Twenty-year-old goalkeeper Nathan Gartside was on the verge of a first-team breakthrough at Watford when a life-threatening illness altered his career path dramatically. He is now back to full health and chasing his dream again.
WHERE TO START? You’ve probably never heard of Nathan Gartside, and even if you have come across the promising young goalkeeper, it’s unlikely you’ll have heard the eye-opening and frightening story of his brush with mortality, or how the onset of illness very nearly robbed him of the thing he has always wanted and always worked for.

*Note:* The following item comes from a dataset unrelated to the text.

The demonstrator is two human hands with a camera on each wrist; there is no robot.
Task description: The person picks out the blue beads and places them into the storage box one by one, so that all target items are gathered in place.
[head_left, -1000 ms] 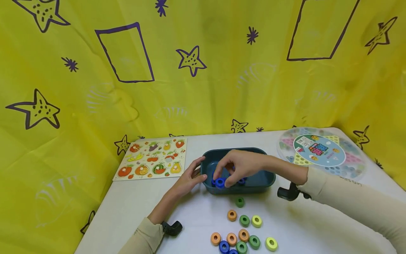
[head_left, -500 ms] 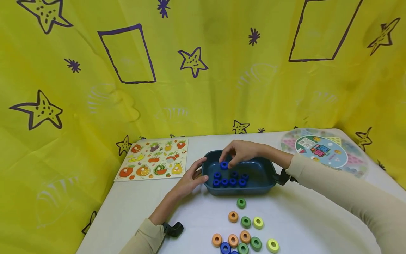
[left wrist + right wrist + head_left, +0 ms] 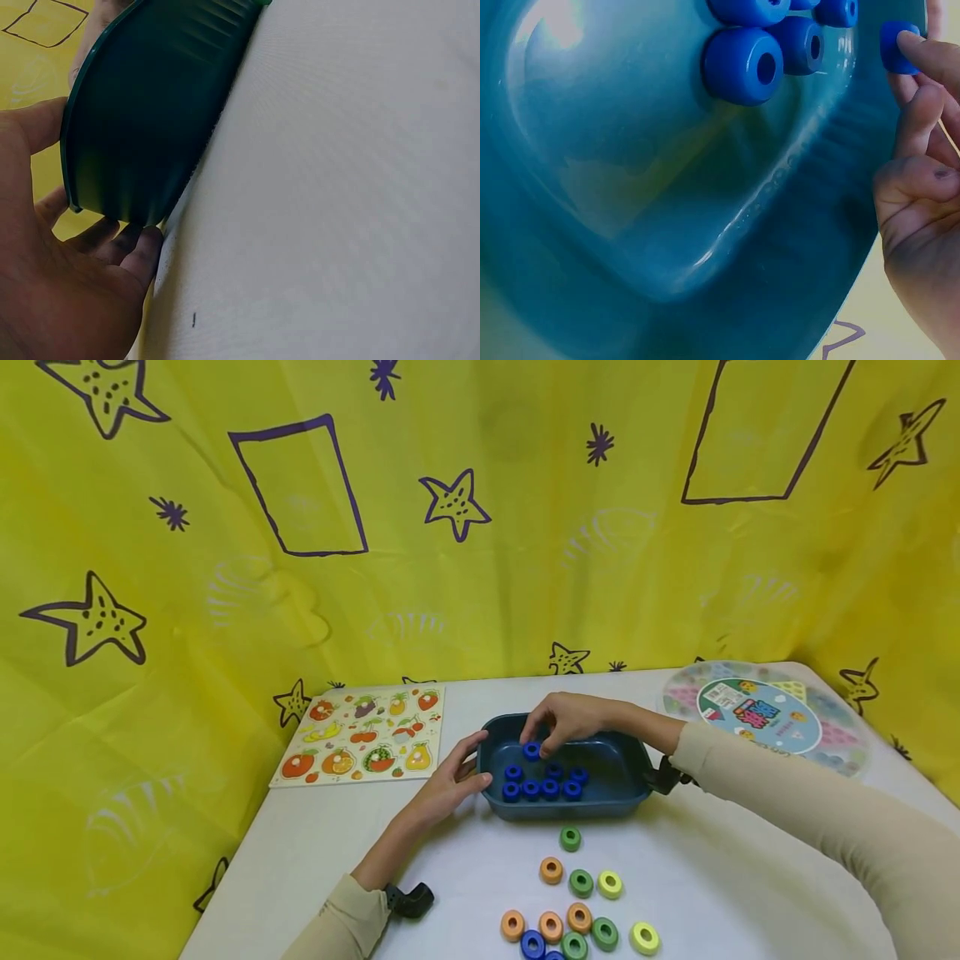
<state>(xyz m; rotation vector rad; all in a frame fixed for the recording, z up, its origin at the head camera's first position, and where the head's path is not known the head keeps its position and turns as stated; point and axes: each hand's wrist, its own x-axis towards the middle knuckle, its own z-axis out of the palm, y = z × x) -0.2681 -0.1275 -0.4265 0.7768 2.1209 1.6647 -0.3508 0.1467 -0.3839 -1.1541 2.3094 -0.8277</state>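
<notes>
A dark teal plastic basin (image 3: 566,812) stands on the white table with several blue ring-shaped beads (image 3: 551,789) grouped on its floor toward the left. My left hand (image 3: 450,787) holds the basin's left end, thumb and fingers spread around the corner. In the left wrist view that hand (image 3: 75,285) touches the rim and outer wall. Over the far inner side of the basin, my right hand (image 3: 576,717) pinches one blue ring bead (image 3: 532,751) between thumb and fingers. The right wrist view shows this bead (image 3: 900,47) raised beside the others.
Loose ring beads lie in front of the basin: green (image 3: 581,883), orange (image 3: 551,871), yellow (image 3: 611,884) and blue (image 3: 533,944). A fruit picture board (image 3: 360,735) lies at back left. A round clear packaged set (image 3: 761,714) lies at back right.
My right hand has moved back from the basin's near left part to its far side with the blue bead, uncovering the beads inside. The left hand has stayed put.
</notes>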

Thankfully, there is a happy ending to this tale, but it could have been so different. And that’s the scary part. A haunting reminder of the fragility of life, a story, essentially, about what’s given, what’s earned and the suddenness and cruelty in which everything can be taken away.
20-year-old goalkeeper Nathan Gartside. Watford FC
Watford FC
Gartside possesses a remarkably positive attitude and outlook, and even throughout his searingly honest account of a traumatic two years, he never once raises the question of why him, or what if a life-threatening condition had not intruded on his young life without any prior warning.
In opening up about an unspeakably difficult experience for him and his family, the 20-year-old is not seeking sympathy, nor does he lament the hand he has been dealt. In his eyes, it simply is what it is. Carpe diem on the good days, everything in stark perspective on the other days.
As for Gartside, life has always revolved around football. He has only ever harboured ambitions of being a professional footballer, of fulfilling his extraordinary talent and living all his dreams in the game he grew up playing, worshiping and loving.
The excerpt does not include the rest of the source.